#### [WHAT TO PRODUCE]
Look over the lines below. Report each one that includes the string "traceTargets".

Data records
########
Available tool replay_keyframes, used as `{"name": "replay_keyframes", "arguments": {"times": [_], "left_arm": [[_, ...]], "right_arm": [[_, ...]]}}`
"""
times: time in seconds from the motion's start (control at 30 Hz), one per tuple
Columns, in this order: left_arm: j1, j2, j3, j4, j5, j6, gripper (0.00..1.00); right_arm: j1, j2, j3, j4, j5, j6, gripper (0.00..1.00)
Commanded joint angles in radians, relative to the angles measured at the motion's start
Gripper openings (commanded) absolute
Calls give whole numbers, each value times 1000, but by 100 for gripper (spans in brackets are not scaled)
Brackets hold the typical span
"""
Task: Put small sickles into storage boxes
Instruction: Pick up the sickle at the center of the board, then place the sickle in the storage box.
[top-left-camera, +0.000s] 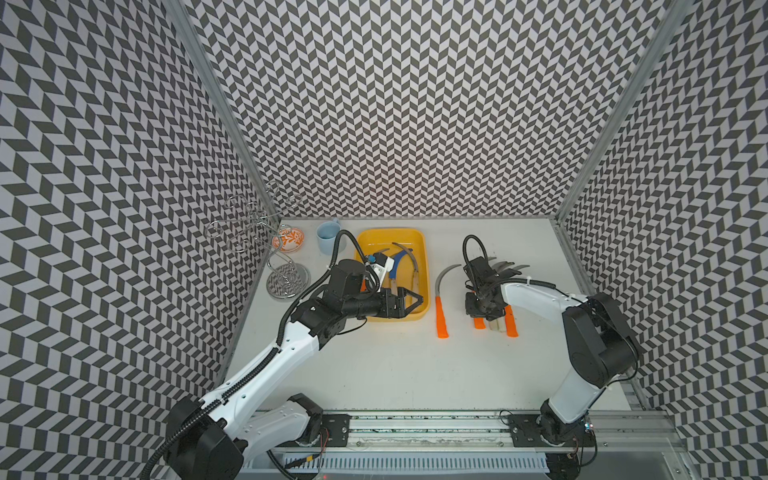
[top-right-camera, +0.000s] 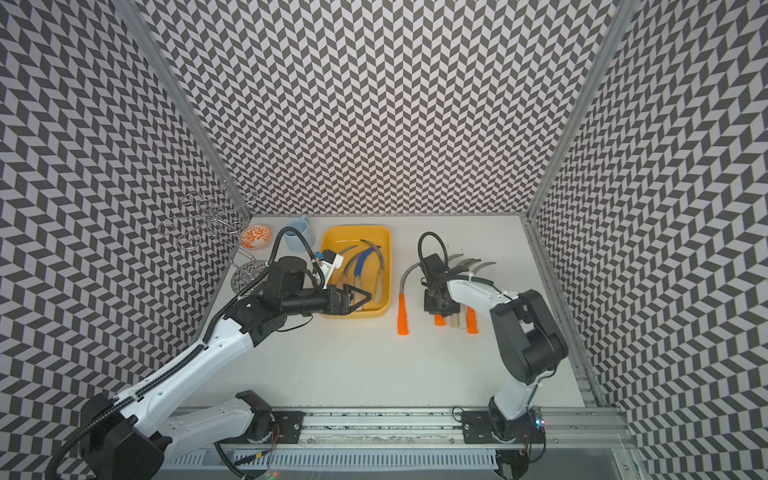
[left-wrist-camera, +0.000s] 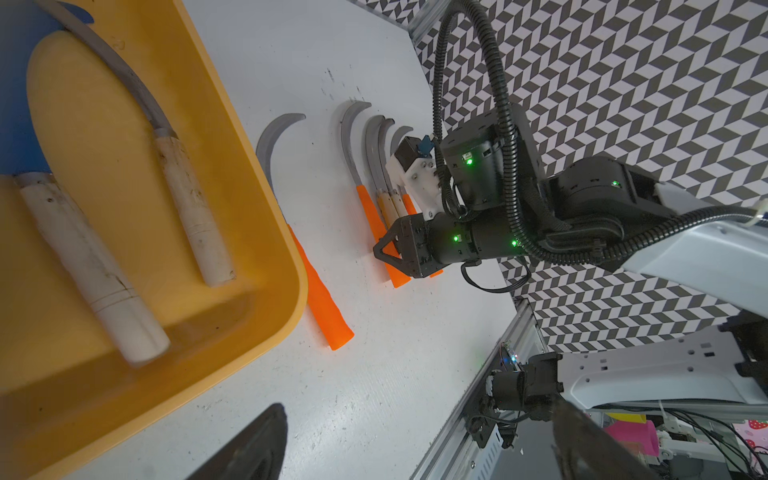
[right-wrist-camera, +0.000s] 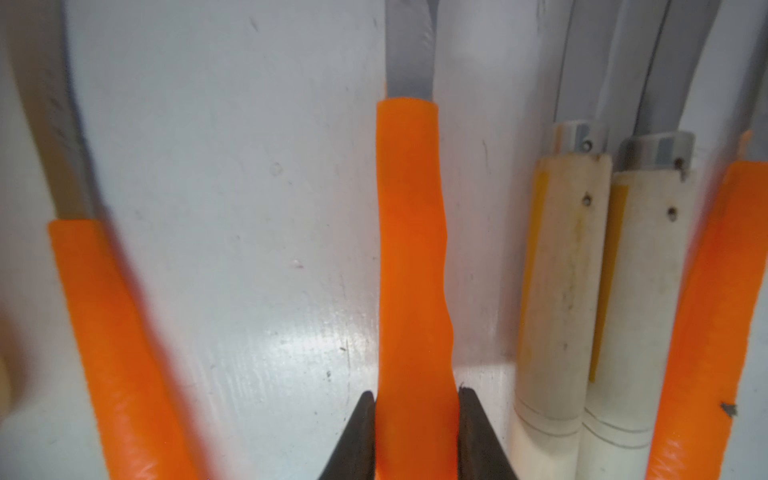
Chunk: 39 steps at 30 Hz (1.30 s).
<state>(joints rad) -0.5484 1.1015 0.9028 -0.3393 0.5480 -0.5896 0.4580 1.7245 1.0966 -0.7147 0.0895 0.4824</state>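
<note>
Orange-handled sickle (right-wrist-camera: 411, 270): handle gripped between the right fingers (right-wrist-camera: 360, 432), clenched on it.
Wooden-handled sickles (right-wrist-camera: 561, 291): two, just beside these fingers.
Left fingers (left-wrist-camera: 249, 449): released, spread wide; yellow tray (left-wrist-camera: 291, 266) just under them.

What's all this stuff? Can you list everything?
tray: one, yellow, back of table.
sickles in tray: at least three, one blue blade, partly hidden.
lone sickle: one, orange handle, beside tray.
gripped sickle: one, orange handle, next along.
other sickles: three, two pale handles, one orange, beside it.
mug: one, light blue, back left.
dish: one, orange-white, by mug.
wire rack: one, silver, left edge.
left end effector: one, black, open over tray.
right end effector: one, black, shut on gripped sickle.
</note>
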Motion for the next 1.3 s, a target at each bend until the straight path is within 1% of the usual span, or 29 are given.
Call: {"name": "replay_keyframes", "arguments": {"times": [0.0,0.3,0.67,1.03,1.27], "left_arm": [[18,15,34,-20,10,22,100],[55,35,45,-20,8,27,100],[141,34,45,-16,-5,56,100],[254,-2,3,-7,3,59,100],[302,-49,-44,-4,3,26,100]], "right_arm": [[14,-42,39,-29,-7,-7,0],[42,-60,122,-78,-28,-1,0],[87,-30,339,-191,-58,-14,0],[161,76,566,-254,-101,-22,0],[213,160,661,-249,-126,-21,0]]}}
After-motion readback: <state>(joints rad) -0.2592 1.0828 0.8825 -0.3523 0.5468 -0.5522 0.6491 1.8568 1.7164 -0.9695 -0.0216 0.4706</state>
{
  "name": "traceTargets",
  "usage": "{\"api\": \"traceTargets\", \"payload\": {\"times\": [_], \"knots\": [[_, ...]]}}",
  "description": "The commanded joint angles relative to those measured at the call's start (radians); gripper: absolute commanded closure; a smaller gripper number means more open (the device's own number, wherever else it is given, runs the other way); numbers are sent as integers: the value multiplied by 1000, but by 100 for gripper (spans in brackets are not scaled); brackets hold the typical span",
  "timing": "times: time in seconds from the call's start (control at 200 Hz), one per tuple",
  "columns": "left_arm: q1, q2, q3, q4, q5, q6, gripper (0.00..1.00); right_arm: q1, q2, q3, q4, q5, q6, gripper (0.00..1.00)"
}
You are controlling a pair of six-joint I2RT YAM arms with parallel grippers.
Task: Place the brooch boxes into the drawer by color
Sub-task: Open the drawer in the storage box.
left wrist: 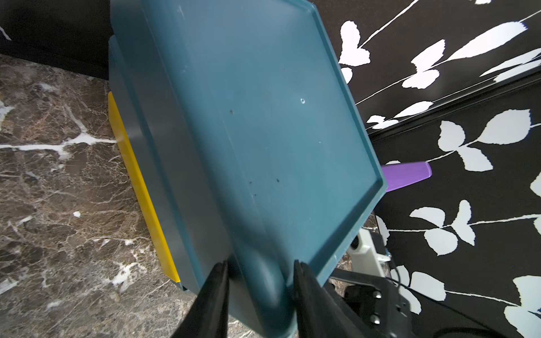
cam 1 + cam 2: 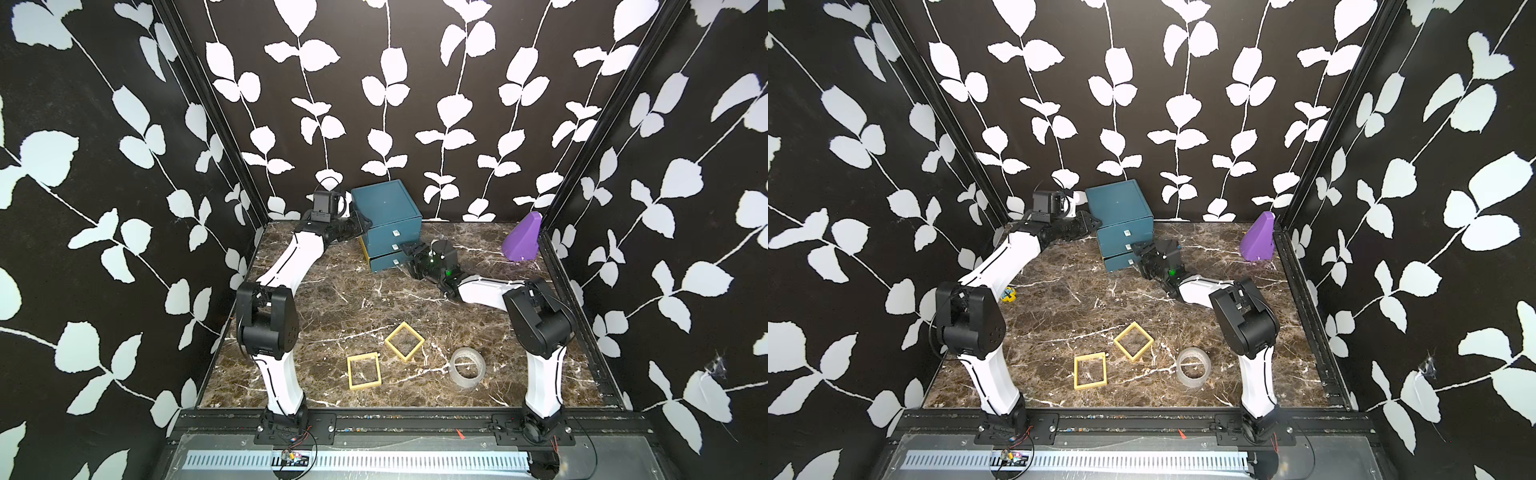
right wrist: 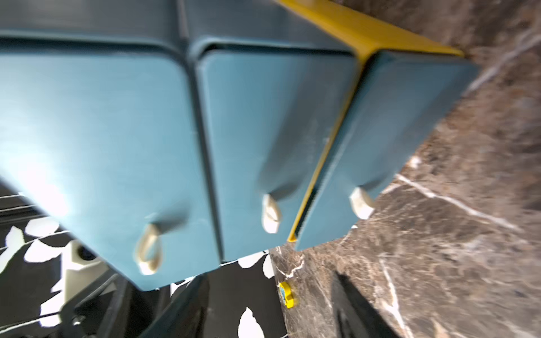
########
#### [TASK RESULT]
  "name": "traceTargets",
  "usage": "{\"api\": \"traceTargets\", \"payload\": {\"times\": [_], \"knots\": [[_, ...]]}}",

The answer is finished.